◆ **Action item**
Beginning with the line below that contains "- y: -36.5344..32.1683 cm" and ending with the line that contains "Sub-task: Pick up", retype every line exactly. Pictures are not copied.

============

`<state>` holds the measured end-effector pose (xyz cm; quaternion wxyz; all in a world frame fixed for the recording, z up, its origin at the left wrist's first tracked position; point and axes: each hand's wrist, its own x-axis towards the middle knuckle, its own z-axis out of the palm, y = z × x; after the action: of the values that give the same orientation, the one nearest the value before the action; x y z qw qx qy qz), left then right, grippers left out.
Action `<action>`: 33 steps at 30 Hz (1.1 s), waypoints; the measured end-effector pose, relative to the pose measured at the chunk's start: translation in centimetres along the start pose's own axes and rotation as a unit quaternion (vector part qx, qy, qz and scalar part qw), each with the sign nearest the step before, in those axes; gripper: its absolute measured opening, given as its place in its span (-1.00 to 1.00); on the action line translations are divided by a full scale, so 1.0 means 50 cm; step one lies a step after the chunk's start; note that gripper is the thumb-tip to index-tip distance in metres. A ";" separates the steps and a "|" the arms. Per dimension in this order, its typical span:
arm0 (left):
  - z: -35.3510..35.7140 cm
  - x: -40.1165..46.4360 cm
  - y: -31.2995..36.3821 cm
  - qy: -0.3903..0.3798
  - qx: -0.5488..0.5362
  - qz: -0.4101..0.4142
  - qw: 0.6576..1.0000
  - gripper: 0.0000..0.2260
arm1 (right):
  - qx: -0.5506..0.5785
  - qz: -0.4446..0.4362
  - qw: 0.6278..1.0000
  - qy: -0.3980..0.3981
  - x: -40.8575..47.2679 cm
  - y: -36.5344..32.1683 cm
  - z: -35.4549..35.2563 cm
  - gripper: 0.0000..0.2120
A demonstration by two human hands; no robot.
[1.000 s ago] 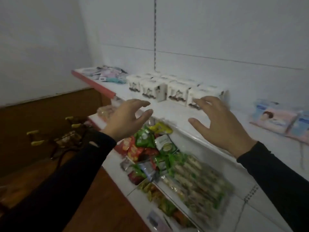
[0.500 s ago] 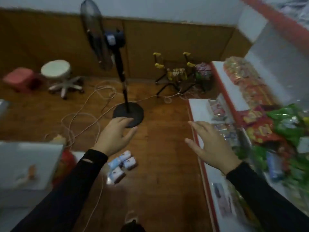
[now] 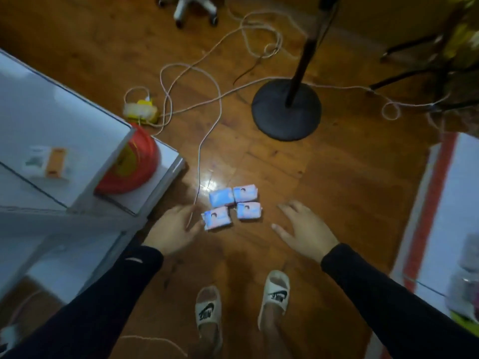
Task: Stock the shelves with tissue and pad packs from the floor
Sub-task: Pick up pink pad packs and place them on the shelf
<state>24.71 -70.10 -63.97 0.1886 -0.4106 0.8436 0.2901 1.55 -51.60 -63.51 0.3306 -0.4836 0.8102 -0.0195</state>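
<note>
Lying flat on the wooden floor (image 3: 298, 164), four pad packs (image 3: 233, 206) form a two-by-two block, long axes running left-right. Left hand (image 3: 174, 232) beside them and right hand (image 3: 305, 233) near them hover, fingers spread, gripping nothing. Fan base (image 3: 286, 110) stands beyond the packs.

Cut off, blurred or too small to read

Fan pole (image 3: 308, 55) and stool (image 3: 194, 7) beyond both grips run off the top edge; shelf goods (image 3: 464, 281) right of the right grip (image 3: 305, 230) are blurred; pack (image 3: 217, 217) print beside the left grip (image 3: 173, 229) is unreadable
</note>
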 end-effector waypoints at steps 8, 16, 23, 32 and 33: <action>0.489 0.371 -0.234 -0.052 0.000 -0.084 0.995 -0.41 | -0.029 -0.010 0.998 -0.046 0.416 0.196 0.470 -0.30; 0.700 0.580 -0.356 0.003 -0.036 -0.119 0.992 -0.40 | -0.070 -0.011 0.997 -0.020 0.605 0.281 0.742 -0.05; 0.704 0.523 -0.309 -0.082 -0.038 -0.021 0.996 -0.52 | -0.018 -0.009 1.000 0.014 0.548 0.265 0.708 -0.34; 0.238 0.335 -0.062 0.045 0.000 0.108 0.993 -0.23 | 0.027 0.007 0.992 0.120 0.263 0.195 0.229 -0.38; 0.162 0.309 -0.019 0.060 -0.001 0.126 0.990 -0.24 | 0.033 0.006 0.991 0.132 0.225 0.180 0.155 -0.37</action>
<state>16.99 -74.35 -79.06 0.0993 -0.3176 0.8981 0.2876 -4.63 -53.54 -78.53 0.2362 -0.4604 0.8488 -0.1080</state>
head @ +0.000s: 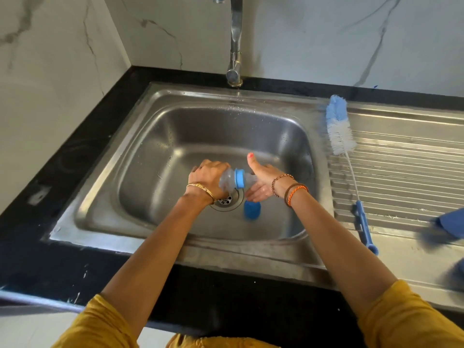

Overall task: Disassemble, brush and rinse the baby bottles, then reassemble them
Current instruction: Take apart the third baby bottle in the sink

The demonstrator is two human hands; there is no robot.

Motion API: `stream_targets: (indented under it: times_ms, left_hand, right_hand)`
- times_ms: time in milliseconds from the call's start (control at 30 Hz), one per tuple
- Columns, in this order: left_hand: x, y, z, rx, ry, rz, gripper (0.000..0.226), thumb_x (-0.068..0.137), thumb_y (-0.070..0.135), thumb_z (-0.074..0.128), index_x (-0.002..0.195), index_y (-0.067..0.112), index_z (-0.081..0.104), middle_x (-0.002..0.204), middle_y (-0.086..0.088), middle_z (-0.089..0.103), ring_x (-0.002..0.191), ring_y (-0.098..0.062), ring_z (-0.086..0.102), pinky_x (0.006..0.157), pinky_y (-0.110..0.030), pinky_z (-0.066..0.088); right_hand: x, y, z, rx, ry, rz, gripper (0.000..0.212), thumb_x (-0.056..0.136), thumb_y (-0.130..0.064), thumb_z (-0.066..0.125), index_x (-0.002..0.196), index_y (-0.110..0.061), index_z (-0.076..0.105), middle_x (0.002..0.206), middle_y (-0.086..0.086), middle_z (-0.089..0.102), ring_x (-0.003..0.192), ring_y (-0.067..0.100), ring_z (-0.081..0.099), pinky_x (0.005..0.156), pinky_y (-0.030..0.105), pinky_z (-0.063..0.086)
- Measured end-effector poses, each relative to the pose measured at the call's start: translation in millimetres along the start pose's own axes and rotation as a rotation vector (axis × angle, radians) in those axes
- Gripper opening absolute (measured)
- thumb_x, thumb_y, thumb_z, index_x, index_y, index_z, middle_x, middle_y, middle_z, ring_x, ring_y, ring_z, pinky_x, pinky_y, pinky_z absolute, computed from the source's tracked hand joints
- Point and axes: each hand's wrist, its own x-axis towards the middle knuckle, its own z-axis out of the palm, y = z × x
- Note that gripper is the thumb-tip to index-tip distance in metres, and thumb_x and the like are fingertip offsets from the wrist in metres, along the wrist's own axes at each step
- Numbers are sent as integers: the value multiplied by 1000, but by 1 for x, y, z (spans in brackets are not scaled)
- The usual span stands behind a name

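- The left hand (pixel 208 175) is gripping the baby bottle (pixel 234 179) sideways over the sink (pixel 140 156).
- The right hand (pixel 261 182) is lying open against the bottle's top end.
- A blue cap (pixel 251 209) is sitting in the sink.
- The bottle brush (pixel 345 146) is lying beside the sink.

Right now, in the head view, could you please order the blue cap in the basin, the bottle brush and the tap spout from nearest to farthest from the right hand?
From the right hand:
1. Blue cap, just below the hand on the basin floor, beside the drain.
2. Bottle brush, to the right on the draining board.
3. Tap spout, beyond the basin's back rim.
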Motion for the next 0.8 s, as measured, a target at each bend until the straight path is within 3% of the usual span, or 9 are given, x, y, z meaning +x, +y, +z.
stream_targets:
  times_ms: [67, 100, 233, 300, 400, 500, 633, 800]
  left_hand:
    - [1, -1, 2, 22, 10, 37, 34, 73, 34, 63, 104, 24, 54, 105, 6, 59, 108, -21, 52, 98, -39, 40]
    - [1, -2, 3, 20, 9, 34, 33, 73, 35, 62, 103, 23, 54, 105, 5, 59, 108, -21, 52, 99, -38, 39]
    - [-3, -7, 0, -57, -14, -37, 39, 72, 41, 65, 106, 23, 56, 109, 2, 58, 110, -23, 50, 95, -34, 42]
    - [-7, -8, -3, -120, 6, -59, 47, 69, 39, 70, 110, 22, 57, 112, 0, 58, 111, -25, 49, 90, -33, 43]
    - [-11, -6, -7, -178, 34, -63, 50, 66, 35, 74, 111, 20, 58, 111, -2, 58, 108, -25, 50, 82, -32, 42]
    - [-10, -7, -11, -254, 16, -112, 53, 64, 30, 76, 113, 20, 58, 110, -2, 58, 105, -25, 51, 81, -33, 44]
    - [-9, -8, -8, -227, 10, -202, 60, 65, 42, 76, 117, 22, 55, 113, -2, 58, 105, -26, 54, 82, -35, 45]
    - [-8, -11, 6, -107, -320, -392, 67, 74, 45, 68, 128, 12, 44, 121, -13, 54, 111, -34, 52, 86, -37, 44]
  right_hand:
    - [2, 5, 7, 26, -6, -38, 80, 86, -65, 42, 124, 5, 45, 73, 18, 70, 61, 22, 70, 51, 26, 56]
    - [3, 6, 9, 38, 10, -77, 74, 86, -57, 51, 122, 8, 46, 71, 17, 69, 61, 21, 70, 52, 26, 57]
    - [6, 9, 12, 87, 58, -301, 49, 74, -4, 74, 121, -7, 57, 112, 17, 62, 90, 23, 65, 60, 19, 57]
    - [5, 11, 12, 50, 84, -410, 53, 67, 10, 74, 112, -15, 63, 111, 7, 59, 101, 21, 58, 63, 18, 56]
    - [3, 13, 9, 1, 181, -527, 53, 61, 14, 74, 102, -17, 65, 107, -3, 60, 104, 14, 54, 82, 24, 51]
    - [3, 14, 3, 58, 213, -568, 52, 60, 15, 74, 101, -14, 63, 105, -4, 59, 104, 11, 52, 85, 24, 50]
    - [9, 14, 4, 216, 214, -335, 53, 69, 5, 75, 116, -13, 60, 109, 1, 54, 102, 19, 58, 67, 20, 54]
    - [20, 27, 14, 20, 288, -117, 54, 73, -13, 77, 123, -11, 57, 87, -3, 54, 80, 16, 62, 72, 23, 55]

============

◆ **Reply to the task**
  - y: -36.5344..32.1683 cm
  - z: -35.4549..35.2563 cm
  - gripper: 0.0000..0.2120
A demonstration by two human hands; no robot.
[1.000 s ago] 
[0.500 s ago] 
[now] 
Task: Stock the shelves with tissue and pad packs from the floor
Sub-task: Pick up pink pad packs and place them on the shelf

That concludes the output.